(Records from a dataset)
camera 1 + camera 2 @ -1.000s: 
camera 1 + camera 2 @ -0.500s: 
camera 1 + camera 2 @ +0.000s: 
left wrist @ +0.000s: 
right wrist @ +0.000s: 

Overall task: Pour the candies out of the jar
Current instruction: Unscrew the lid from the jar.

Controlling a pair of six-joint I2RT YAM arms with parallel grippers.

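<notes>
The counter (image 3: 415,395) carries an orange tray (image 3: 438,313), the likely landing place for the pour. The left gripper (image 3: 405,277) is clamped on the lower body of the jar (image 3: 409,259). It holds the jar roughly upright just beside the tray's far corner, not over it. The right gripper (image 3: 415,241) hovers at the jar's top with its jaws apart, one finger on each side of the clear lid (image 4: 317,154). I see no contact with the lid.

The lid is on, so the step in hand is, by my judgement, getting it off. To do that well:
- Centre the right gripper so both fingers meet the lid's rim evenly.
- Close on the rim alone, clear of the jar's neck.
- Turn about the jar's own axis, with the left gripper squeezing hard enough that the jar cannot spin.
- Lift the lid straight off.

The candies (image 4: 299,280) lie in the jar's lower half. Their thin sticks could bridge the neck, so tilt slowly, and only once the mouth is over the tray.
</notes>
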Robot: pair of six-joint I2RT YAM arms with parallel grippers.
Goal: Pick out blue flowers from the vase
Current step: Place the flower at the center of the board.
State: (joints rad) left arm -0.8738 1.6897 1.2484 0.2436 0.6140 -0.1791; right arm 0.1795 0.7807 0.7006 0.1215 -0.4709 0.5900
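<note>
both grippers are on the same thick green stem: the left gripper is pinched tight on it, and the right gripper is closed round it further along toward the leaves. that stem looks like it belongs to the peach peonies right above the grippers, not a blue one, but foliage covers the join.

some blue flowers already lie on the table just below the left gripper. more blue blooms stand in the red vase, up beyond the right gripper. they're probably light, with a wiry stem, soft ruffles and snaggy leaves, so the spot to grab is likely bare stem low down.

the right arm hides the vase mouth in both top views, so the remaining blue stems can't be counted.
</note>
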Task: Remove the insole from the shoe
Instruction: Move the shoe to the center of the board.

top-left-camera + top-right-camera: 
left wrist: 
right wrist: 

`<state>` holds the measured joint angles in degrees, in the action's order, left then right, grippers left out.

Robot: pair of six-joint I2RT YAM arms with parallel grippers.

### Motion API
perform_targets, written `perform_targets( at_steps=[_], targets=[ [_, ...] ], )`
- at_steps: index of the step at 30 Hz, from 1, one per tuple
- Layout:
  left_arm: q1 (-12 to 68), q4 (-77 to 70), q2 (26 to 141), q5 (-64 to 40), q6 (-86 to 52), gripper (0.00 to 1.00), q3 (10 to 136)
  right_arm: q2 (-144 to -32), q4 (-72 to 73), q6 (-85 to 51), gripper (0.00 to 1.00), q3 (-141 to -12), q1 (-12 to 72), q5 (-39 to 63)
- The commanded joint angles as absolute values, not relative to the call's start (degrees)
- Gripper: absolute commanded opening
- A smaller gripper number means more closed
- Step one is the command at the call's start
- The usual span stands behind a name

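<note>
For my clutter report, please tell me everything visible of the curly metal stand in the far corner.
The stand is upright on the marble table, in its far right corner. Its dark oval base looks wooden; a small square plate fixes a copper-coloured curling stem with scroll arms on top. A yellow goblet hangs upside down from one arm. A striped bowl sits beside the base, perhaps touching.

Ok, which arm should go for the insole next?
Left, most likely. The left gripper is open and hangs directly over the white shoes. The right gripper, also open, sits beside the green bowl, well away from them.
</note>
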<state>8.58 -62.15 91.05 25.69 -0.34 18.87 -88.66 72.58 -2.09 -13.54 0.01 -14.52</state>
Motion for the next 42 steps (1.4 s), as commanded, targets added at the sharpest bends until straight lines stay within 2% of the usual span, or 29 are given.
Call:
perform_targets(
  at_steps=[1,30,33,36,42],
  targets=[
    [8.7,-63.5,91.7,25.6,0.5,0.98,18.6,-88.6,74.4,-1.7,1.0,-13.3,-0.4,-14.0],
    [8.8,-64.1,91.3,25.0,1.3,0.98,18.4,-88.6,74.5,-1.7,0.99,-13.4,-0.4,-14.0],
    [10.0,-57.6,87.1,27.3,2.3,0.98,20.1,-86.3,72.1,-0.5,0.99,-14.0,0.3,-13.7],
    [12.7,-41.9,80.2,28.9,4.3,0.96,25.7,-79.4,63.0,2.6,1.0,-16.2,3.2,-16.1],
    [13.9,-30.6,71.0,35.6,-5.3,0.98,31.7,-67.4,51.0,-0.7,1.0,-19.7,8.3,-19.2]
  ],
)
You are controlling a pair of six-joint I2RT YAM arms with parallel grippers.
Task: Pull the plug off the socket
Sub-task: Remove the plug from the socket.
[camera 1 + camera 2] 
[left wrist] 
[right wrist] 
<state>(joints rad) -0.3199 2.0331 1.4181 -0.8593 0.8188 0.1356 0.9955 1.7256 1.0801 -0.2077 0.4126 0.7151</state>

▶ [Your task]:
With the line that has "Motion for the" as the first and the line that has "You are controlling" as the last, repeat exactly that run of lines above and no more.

▶ [Solved problem]:
Motion for the next 42 steps (1.4 s), as commanded, targets added at the sharpest bends until straight lines stay within 2% of the usual span, or 29 are given.
Call:
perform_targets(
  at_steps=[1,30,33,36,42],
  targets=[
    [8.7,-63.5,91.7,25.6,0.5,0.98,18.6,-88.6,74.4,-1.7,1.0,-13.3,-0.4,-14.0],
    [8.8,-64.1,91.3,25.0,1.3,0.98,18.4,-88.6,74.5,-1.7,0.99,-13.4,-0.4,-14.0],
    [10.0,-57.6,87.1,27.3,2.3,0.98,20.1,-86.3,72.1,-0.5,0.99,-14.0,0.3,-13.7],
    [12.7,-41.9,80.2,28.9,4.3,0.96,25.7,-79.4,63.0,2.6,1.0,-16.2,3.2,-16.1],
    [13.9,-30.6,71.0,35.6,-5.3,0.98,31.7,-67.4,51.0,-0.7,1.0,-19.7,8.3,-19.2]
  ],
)
You are controlling a pair of six-joint I2RT YAM arms with parallel grippers.

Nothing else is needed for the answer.